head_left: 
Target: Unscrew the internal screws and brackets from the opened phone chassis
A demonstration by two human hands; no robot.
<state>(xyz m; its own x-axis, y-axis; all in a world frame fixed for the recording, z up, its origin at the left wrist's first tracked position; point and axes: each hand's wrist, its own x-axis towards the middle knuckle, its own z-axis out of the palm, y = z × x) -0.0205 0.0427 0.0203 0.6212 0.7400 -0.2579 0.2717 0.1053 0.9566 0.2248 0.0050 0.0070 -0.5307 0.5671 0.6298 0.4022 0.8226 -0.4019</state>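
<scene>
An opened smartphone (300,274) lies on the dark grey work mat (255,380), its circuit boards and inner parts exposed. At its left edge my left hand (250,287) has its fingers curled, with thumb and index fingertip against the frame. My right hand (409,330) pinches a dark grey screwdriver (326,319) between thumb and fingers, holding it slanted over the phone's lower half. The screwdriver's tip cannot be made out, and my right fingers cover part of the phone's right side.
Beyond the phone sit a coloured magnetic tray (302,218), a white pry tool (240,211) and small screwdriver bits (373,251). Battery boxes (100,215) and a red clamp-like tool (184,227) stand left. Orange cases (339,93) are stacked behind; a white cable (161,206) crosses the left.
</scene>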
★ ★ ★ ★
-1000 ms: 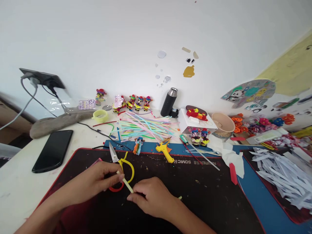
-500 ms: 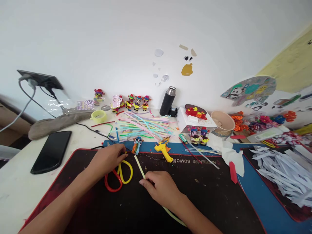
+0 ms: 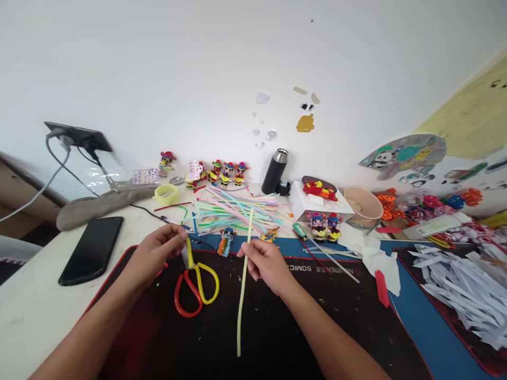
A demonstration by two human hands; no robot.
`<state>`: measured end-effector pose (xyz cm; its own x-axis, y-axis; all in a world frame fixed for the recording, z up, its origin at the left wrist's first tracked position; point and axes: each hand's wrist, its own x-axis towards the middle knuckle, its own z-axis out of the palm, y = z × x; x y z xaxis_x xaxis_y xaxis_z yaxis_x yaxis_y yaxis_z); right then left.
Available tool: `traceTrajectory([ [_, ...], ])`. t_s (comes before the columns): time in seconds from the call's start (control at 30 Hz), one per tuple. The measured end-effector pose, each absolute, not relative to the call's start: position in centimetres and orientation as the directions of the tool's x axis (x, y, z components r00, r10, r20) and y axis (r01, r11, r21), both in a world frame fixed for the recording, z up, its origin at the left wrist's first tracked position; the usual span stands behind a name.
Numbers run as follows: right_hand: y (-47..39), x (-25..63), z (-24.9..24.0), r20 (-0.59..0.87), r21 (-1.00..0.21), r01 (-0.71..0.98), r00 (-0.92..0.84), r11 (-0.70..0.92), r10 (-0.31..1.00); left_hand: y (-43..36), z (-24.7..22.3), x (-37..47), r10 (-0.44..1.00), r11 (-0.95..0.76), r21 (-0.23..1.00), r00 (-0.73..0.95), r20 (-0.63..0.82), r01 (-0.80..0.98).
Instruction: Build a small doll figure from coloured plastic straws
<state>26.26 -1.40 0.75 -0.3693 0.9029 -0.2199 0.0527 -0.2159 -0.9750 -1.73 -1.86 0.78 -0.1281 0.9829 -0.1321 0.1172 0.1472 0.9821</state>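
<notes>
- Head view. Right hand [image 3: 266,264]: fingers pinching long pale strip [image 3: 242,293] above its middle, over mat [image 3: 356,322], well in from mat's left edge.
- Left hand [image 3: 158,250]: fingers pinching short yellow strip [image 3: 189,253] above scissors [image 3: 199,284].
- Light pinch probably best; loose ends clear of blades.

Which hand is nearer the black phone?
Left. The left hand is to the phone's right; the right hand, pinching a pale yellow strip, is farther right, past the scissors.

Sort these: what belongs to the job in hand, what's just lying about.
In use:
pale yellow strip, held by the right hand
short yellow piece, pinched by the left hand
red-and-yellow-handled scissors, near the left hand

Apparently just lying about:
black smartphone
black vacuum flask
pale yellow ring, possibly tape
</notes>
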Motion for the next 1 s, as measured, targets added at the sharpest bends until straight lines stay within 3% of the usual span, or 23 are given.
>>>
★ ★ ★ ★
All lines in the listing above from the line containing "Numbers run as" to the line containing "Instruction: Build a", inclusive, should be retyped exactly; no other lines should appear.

Answer below:
Numbers run as follows: right_hand: y (-47..39), x (-25..63), z (-24.9..24.0), r20 (-0.59..0.87), r21 (-1.00..0.21), r01 (-0.71..0.98), r00 (-0.92..0.84), r11 (-0.70..0.92), r10 (-0.31..1.00); left_hand: y (-43..36), z (-24.7..22.3), x (-37..47), r10 (-0.44..1.00), r11 (-0.95..0.76), r21 (-0.23..1.00), r00 (-0.73..0.95), r20 (-0.63..0.82), r01 (-0.80..0.98).
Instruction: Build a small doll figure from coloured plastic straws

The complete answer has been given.